▶ **What to produce**:
Everything from the line containing "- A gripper" through the line containing "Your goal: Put" in the listing below should be copied exactly, and nothing more.

____ Material provided

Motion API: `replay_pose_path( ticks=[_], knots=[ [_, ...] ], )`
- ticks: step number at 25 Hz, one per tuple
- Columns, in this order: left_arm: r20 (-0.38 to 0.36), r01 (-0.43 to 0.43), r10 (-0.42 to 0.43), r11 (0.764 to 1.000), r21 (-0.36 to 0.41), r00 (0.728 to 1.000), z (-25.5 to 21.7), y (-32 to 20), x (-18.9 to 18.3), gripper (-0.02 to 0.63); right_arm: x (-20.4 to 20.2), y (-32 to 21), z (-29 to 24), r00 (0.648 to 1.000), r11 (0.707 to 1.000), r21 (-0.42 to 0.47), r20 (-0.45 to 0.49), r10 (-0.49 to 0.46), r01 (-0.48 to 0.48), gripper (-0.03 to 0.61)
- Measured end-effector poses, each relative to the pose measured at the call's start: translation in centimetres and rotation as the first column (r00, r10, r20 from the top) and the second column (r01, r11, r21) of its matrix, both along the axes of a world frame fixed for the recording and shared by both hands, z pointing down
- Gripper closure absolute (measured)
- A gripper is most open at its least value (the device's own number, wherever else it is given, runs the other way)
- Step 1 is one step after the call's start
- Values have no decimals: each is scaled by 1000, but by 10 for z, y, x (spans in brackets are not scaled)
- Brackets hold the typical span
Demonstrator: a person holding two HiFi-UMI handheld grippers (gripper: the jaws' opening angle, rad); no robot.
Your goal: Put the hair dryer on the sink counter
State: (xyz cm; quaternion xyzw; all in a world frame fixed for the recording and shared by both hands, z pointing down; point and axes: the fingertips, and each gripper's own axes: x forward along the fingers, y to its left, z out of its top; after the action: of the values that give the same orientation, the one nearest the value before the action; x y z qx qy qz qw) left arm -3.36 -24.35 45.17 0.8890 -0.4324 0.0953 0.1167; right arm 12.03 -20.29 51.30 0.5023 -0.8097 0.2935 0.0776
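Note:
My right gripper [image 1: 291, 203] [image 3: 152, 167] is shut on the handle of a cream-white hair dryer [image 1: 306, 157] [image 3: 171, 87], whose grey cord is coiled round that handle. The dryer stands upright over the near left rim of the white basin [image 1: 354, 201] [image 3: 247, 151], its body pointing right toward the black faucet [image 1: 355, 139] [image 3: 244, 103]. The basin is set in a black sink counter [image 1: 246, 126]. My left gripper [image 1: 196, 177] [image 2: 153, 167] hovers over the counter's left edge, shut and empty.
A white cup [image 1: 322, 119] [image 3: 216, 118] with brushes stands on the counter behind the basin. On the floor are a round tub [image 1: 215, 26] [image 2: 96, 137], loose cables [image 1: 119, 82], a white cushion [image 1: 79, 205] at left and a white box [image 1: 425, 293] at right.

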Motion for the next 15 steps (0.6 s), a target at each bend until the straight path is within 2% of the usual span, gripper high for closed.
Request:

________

▶ **Exercise answer**:
- A gripper is most open at its least value (the device's own number, wherever else it is given, runs the other way)
- Step 1 is one step after the call's start
- Values have no decimals: each is scaled by 1000, but by 10 for z, y, x (spans in brackets are not scaled)
- Brackets hold the typical span
Demonstrator: a person holding two HiFi-UMI handheld grippers (gripper: the jaws' opening angle, rad); no robot.
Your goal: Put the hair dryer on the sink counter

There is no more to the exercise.